Friday, May 25, 2012

Dis-ease...not disease

No, Clare you do not have a personality disorder...
you have adeptly adopted adaptations and protections in your thoughts and habits that were established as a result of chronic stress and trauma.
Personality disorders are patterns of behaviors that are markedly different than the expected 'cultural' norms...people with them don't conceal them.
We try desperately to fit in...
to appear normal...
we are normal...in fact we are super-normal...we just have alot of shit buried.
I am not trying to diagnose... just simply shed some Light.

What did we lose?
The Legacy of Lost Potential...
I remember getting very involved in school activities...
newspaper, yearbook, chorus, plays, special small singing groups, singing solos at every concert-having those broadcast on the radio, swim meets...

Mom came to some of these, but Dad only came once...
Oklahoma in my senior year, only because he could bring his parents to see it and show off...
he was still trying to win their approval.

As I was about to start 9th grade...
ready to be editor of the newspaper and yearbook...
they announced, We're moving!....
I had to turn down the positions...we didn't move.

As I was about to start my senior year...
ready to be editor of the yearbook and president of several clubs...
they announced, We're moving!...and we did.

When I asked Mom,
Why now, when I have so much that I have worked for?
She told me that I was the strongest and I could handle leaving in my senior year the best.
I lost stability.
I lost that sense of extended belonging to anything, except the family.
(One of the techniques of coersion for abuse is isolation)
I lost the sense of pride in my accomplishments.

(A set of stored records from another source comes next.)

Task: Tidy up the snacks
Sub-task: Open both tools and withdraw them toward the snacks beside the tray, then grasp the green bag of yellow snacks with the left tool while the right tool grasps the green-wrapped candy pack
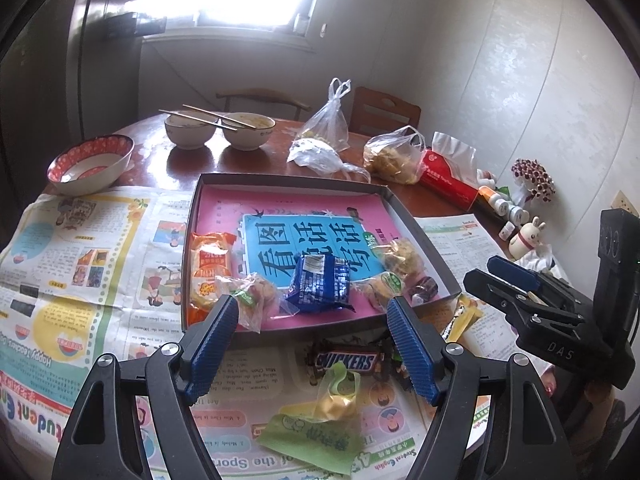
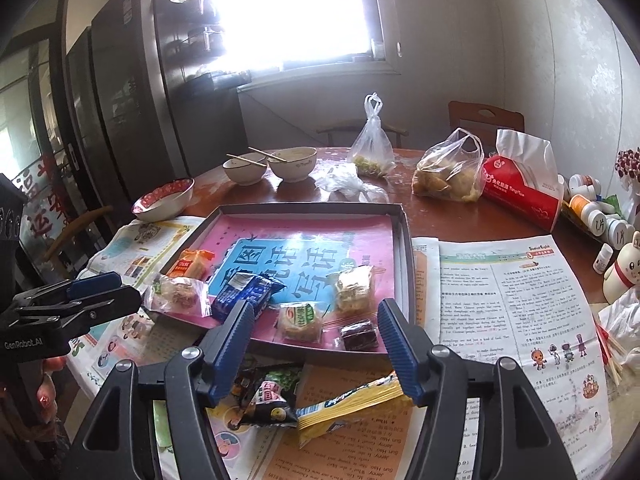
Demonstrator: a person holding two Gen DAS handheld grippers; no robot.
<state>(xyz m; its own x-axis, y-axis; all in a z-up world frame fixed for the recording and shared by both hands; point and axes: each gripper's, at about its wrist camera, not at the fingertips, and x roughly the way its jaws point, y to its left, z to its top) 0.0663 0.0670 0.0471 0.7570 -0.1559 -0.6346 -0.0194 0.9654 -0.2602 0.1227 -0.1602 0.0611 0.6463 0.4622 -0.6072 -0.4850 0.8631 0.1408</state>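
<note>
A shallow dark tray (image 1: 196, 216) (image 2: 404, 240) with a pink and blue liner holds several wrapped snacks, among them a blue packet (image 1: 322, 284) (image 2: 244, 292), an orange packet (image 1: 208, 268) (image 2: 190, 264), a green-labelled pastry (image 2: 300, 320) and a dark cake (image 2: 358, 334). In front of the tray lie a Snickers bar (image 1: 346, 361), a green and yellow wrapped snack (image 1: 332, 400), a dark printed packet (image 2: 268, 396) and a yellow packet (image 2: 352, 400). My left gripper (image 1: 312, 312) is open and empty above the tray's near edge. My right gripper (image 2: 314, 312) is open and empty above the loose packets.
Newspaper sheets (image 1: 80, 260) (image 2: 512, 312) cover the near table. Behind the tray stand bowls with chopsticks (image 1: 218, 128), a red patterned bowl (image 1: 90, 162), plastic bags of food (image 2: 448, 172), a red tissue pack (image 2: 520, 196), small bottles (image 2: 592, 208) and a rabbit figure (image 1: 528, 236).
</note>
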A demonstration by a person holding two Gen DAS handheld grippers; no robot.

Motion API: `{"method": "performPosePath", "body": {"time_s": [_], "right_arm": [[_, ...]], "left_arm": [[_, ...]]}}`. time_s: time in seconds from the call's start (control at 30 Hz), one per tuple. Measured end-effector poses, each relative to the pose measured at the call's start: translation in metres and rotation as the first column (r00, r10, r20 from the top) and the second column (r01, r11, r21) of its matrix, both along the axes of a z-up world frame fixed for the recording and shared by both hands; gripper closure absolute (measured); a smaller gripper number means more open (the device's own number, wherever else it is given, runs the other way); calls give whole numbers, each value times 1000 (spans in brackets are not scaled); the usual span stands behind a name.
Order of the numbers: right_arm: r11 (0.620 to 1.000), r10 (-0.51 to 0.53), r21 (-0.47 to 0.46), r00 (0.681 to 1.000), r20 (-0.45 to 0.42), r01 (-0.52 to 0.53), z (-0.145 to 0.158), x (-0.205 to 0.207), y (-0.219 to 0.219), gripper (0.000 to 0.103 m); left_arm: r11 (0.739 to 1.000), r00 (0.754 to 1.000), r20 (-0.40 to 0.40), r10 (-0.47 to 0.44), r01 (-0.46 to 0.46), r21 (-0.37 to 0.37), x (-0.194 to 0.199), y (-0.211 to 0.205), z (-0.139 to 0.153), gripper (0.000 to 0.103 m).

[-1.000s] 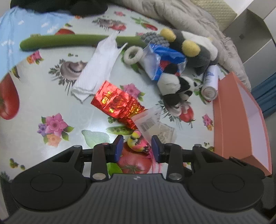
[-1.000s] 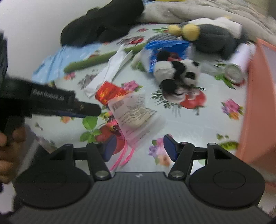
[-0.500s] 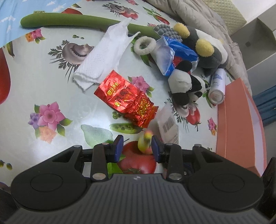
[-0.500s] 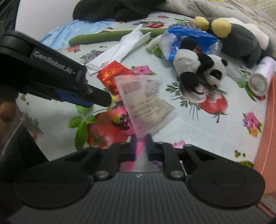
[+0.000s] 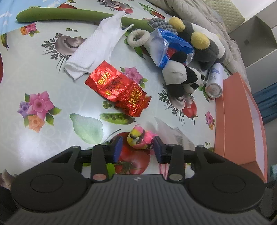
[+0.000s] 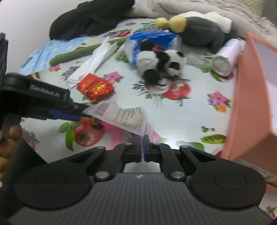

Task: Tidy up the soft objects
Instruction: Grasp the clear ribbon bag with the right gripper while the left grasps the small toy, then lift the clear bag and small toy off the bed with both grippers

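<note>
1. The right tongs (image 6: 142, 147), open a second ago, have pinched shut on the clear bag (image 6: 124, 117), lifting it off the counter (image 6: 173, 114).
2. The left tongs (image 5: 136, 147) are opening around the bird toy (image 5: 140, 140) at the near edge; pads not touching.
3. The box (image 5: 238, 121) waits right.

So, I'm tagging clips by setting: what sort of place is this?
Probably a home, perhaps a bedroom: a table under a floral oilcloth, strewn with plush toys like a panda, beside a rumpled quilt.
</note>
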State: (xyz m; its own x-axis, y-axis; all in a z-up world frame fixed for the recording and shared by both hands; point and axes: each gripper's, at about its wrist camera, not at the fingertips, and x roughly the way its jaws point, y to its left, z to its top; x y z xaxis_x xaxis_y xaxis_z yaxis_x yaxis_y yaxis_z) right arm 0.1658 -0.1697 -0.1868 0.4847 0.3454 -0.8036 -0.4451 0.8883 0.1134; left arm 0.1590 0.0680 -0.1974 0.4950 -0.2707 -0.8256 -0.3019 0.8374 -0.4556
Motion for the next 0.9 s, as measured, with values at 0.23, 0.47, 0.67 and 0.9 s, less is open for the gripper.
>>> {"method": "performPosePath", "body": {"time_s": [0.23,0.47,0.67,0.9], "right_arm": [[999,-53,7,999,2,53,7,-7,-21,98],[998,-55,9,998,4,55,8,-10,-25,98],[998,-56,25,998,31,55,17,-10,-22,99],[996,-73,49,994,85,69,36,-19,-24,99]], "left_arm": [[999,1000,15,-17,17,45,4,-9,-4,56],[998,999,31,-36,34,51,7,-16,-8,69],[995,997,61,-39,33,96,4,-17,6,78],[990,993,107,-52,37,136,-1,-19,37,78]]}}
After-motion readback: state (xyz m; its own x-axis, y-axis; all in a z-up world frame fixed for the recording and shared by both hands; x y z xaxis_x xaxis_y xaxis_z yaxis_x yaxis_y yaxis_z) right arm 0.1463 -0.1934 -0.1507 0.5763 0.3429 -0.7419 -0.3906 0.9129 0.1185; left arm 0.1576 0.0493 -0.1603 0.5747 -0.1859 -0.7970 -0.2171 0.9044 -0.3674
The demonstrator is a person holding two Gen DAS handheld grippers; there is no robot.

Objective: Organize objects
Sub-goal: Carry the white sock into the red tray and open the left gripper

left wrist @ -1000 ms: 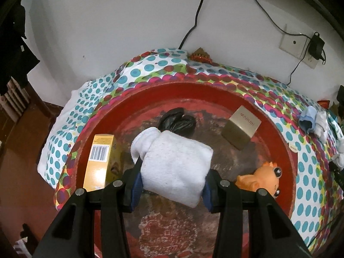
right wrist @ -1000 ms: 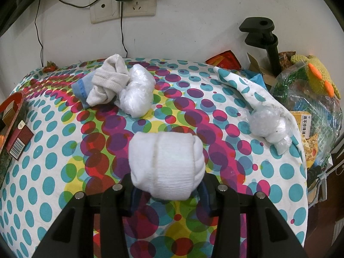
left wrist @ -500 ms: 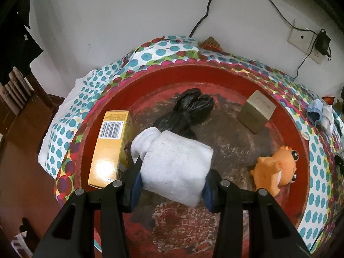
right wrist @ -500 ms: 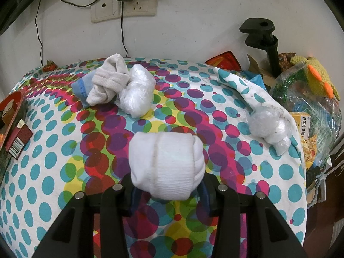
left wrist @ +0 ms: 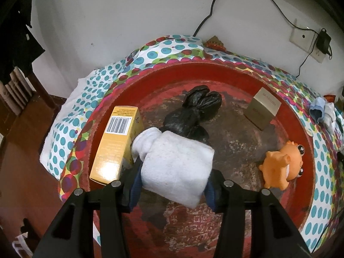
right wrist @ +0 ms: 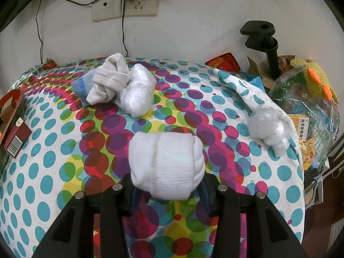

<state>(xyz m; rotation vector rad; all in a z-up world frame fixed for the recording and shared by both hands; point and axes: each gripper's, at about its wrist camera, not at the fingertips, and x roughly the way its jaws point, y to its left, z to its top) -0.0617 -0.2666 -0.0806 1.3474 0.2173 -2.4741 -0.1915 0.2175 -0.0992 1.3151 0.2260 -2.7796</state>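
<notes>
Hanging over the red tray [left wrist: 305,129], the left gripper [left wrist: 174,185] has a rolled white towel [left wrist: 176,167] between its jaws, which have just been opening, so the roll looks about to be let go, though the pads appear to touch its sides yet. Just beyond it lie a yellow box [left wrist: 116,142] on its left and a knotted black bag [left wrist: 195,111] behind, with a beige box [left wrist: 263,110] and an orange toy [left wrist: 283,165] farther off. Dropped from here, the roll could land on the bag or box edge and unroll. Over the dotted cloth [right wrist: 53,161], the right gripper [right wrist: 169,191] clamps a white sock ball [right wrist: 167,165]; beyond it wait a sock bundle [right wrist: 107,81] and two plastic wads [right wrist: 137,90], and a loose squeeze on soft fabric could let the ball slip.
</notes>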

I never believe the compliments people give me.

One thing I didn't lose was the ability to think for myself and choose to move out of the family norms...
I chose to be educated...
even though, as I was preparing to go to college in the accelerated pre-med/med school program, Mom sat me down and told me to be practical and be a nurse.
At least I didn't get the "education is a waste for women, just get married" speech that the younger sisters 3 &4 got...
I remember telling Mom that I couldn't be a nurse because I had to give the orders, not take them from someone else. I was led by the need to gain power and control.

I didn't lose my ability to listen to the small whispers in my heart...guiding me to my best potential...
the small whisper that told me to say no to the sexual abuse
the small whisper that told me to work hard and have goals
the small whisper that told me to reach out to you, Clare...on that First Day...when My heart broke open in Meeting

So, Clare...even though this feels like disease...it is more accurately labeled dis-ease...

Remember that all that we are experiencing is our psyche's adaptations and protections.
It all will be processed and re-examined in a different Light.

This will take time, don't try to move ahead into multiple stages of processing and healing.

Start with safety, healthy coping skills and finding self-worth.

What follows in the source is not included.